Reproduce, exactly and in full, only the lines below from the one containing "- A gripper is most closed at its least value" through the one containing "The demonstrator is".

"""

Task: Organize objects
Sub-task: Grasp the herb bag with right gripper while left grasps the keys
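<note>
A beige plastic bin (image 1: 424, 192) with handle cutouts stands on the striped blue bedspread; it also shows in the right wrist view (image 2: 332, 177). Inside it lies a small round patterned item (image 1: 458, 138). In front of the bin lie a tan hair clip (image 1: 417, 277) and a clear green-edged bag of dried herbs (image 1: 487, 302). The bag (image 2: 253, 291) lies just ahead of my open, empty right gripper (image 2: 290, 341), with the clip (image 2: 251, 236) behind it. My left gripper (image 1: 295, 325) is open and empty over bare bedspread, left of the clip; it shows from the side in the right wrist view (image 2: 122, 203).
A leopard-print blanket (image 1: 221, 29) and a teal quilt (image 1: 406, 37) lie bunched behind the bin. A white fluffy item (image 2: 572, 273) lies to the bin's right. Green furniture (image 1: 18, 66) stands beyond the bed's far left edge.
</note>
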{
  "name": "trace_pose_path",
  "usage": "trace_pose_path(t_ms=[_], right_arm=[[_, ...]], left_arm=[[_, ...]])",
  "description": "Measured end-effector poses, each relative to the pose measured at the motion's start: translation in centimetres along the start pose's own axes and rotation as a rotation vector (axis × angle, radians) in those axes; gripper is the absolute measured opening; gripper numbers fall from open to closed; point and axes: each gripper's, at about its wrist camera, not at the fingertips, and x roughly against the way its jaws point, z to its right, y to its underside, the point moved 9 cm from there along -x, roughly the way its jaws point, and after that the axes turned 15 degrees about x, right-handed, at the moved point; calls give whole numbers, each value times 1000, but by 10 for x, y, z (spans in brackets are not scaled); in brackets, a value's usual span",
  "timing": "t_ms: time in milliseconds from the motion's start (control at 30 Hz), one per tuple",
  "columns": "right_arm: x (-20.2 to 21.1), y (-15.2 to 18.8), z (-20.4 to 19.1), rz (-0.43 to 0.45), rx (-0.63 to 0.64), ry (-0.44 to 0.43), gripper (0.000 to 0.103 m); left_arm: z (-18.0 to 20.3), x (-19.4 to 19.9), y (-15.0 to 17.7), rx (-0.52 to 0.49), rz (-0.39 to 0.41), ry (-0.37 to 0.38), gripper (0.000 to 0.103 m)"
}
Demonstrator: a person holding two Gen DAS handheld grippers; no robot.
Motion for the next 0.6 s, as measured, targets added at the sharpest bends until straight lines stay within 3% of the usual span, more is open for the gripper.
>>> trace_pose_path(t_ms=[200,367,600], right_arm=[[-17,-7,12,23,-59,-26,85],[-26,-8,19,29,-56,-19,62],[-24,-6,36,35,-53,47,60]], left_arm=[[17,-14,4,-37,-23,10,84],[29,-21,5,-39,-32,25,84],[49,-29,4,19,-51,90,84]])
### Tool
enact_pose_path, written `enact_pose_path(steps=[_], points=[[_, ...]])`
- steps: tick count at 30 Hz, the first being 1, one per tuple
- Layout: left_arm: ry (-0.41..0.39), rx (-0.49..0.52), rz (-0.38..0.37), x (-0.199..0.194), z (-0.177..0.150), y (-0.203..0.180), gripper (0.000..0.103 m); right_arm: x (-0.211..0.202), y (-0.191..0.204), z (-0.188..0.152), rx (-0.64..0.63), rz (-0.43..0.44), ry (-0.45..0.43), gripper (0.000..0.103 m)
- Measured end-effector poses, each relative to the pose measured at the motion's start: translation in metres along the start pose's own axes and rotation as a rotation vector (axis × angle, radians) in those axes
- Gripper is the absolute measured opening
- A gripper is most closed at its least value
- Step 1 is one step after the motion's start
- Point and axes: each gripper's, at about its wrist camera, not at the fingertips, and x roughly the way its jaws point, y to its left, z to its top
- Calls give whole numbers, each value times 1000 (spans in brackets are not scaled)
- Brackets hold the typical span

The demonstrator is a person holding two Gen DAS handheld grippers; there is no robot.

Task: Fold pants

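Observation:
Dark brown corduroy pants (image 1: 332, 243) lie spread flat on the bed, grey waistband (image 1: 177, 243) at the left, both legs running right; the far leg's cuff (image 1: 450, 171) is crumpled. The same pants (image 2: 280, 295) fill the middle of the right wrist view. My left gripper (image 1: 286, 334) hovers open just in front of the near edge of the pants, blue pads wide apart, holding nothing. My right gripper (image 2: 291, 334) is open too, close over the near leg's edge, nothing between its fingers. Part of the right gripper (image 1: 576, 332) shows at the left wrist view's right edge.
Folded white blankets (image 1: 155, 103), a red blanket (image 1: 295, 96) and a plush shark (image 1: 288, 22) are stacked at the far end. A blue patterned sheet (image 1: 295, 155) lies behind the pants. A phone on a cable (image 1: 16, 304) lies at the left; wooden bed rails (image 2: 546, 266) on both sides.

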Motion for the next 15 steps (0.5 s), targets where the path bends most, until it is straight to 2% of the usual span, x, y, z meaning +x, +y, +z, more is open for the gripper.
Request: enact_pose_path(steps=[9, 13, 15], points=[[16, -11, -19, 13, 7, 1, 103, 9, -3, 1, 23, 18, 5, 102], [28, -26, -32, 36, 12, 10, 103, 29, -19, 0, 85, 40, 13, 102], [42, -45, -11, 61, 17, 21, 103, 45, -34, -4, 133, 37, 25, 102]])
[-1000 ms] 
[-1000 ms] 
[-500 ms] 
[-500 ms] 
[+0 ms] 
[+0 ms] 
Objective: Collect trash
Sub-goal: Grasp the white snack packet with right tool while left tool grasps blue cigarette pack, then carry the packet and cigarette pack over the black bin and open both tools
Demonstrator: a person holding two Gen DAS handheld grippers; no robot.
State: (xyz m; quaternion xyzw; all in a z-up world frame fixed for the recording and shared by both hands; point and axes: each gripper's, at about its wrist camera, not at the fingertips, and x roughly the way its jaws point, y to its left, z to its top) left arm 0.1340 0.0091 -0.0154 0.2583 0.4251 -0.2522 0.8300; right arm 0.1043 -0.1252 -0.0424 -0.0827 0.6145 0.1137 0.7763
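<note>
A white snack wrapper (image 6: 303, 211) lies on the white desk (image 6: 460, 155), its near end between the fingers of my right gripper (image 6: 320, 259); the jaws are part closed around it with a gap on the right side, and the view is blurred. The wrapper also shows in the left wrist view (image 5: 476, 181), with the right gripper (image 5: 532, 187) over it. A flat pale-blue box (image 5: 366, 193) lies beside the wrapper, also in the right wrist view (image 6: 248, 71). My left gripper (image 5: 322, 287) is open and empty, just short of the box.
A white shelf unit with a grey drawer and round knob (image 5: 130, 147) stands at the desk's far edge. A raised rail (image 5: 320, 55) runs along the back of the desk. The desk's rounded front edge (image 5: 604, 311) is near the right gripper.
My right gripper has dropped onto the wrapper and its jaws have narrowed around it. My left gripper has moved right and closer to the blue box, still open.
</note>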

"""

Reply to the exercise:
- A gripper is most closed at its least value
- Step 1 is one step after the motion's start
- Point and axes: each gripper's, at about its wrist camera, not at the fingertips, and x roughly the way its jaws point, y to its left, z to its top
- Calls give whole numbers, each value times 1000 (spans in brackets are not scaled)
- Brackets hold the typical span

The demonstrator is a person holding two Gen DAS handheld grippers; there is no robot.

Here the answer is complete.